Transcribe the lines below verbatim, skipping the images.

**INFORMATION SUPPLIED**
○ ○ ○ ○ ○
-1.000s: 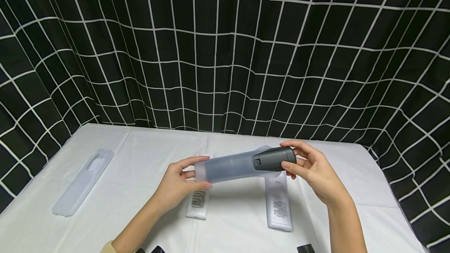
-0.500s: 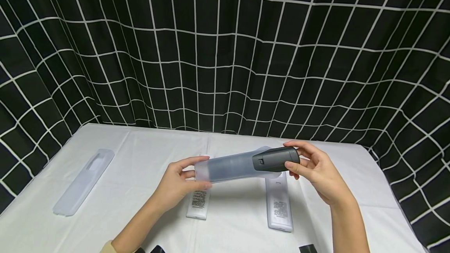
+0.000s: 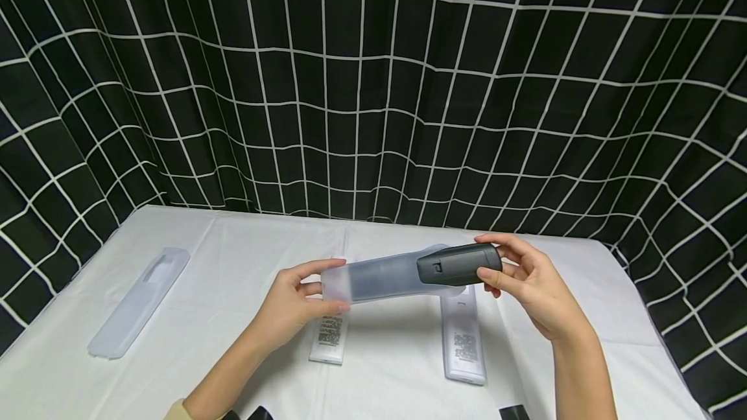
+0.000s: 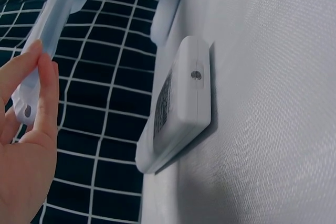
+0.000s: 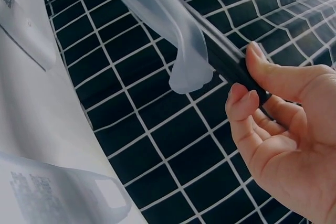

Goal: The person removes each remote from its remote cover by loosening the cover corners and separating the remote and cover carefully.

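Farther out of sleeve (image 3: 382, 279) in left hand (image 3: 294, 303): dark remote (image 3: 455, 266) in right hand (image 3: 528, 277), white remotes (image 3: 464, 336) part-hidden beneath

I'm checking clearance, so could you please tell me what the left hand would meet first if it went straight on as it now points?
Beyond the translucent sleeve it pinches, the left hand would probably first meet the dark device partly inside that sleeve; exact depth is unclear.
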`<action>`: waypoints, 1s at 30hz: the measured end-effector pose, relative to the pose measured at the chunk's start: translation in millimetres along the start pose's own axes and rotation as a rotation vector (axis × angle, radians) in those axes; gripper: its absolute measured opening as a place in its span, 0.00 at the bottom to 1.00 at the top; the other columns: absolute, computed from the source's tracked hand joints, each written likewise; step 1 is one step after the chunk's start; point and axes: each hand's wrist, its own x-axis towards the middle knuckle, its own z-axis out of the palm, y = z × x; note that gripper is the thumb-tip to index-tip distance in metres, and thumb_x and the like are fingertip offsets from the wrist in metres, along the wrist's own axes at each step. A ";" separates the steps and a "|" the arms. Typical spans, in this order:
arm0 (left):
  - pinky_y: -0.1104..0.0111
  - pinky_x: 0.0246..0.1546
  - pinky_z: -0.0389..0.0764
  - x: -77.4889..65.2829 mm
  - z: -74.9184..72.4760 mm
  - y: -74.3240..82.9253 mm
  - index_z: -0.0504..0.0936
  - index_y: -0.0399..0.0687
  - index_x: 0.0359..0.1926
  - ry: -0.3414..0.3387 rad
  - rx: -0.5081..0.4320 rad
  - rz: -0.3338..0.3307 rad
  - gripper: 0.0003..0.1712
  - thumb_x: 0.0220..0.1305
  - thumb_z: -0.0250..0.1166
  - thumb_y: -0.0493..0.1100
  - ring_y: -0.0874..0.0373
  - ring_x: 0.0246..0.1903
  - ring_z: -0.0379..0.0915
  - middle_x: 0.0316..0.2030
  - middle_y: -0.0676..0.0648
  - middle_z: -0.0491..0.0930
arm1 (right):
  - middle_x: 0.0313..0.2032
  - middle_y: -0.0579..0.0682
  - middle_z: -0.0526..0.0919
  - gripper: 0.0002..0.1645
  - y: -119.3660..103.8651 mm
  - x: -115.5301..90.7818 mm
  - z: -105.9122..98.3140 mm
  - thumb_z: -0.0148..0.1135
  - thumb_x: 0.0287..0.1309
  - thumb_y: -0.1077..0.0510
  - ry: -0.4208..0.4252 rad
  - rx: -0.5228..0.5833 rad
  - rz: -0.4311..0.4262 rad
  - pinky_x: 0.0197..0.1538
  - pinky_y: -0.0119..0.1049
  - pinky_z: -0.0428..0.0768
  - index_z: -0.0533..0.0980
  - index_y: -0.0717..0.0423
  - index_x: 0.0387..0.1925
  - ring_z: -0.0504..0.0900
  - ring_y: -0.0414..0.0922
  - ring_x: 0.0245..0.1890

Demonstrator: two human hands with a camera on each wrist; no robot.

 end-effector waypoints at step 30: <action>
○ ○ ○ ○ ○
**TASK OUTPUT**
-1.000s: 
-0.500s: 
+0.000s: 
+0.000s: 
+0.000s: 

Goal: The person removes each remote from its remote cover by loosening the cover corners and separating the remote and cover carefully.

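Farther out of sleeve (image 3: 382, 279) in left hand (image 3: 294, 303): dark remote (image 3: 455, 266) in right hand (image 3: 528, 277), white remotes (image 3: 464, 336) part-hidden beneath

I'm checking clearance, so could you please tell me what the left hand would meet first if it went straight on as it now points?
Beyond the translucent sleeve it pinches, the left hand would probably first meet the dark device partly inside that sleeve; exact depth is unclear.
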`<action>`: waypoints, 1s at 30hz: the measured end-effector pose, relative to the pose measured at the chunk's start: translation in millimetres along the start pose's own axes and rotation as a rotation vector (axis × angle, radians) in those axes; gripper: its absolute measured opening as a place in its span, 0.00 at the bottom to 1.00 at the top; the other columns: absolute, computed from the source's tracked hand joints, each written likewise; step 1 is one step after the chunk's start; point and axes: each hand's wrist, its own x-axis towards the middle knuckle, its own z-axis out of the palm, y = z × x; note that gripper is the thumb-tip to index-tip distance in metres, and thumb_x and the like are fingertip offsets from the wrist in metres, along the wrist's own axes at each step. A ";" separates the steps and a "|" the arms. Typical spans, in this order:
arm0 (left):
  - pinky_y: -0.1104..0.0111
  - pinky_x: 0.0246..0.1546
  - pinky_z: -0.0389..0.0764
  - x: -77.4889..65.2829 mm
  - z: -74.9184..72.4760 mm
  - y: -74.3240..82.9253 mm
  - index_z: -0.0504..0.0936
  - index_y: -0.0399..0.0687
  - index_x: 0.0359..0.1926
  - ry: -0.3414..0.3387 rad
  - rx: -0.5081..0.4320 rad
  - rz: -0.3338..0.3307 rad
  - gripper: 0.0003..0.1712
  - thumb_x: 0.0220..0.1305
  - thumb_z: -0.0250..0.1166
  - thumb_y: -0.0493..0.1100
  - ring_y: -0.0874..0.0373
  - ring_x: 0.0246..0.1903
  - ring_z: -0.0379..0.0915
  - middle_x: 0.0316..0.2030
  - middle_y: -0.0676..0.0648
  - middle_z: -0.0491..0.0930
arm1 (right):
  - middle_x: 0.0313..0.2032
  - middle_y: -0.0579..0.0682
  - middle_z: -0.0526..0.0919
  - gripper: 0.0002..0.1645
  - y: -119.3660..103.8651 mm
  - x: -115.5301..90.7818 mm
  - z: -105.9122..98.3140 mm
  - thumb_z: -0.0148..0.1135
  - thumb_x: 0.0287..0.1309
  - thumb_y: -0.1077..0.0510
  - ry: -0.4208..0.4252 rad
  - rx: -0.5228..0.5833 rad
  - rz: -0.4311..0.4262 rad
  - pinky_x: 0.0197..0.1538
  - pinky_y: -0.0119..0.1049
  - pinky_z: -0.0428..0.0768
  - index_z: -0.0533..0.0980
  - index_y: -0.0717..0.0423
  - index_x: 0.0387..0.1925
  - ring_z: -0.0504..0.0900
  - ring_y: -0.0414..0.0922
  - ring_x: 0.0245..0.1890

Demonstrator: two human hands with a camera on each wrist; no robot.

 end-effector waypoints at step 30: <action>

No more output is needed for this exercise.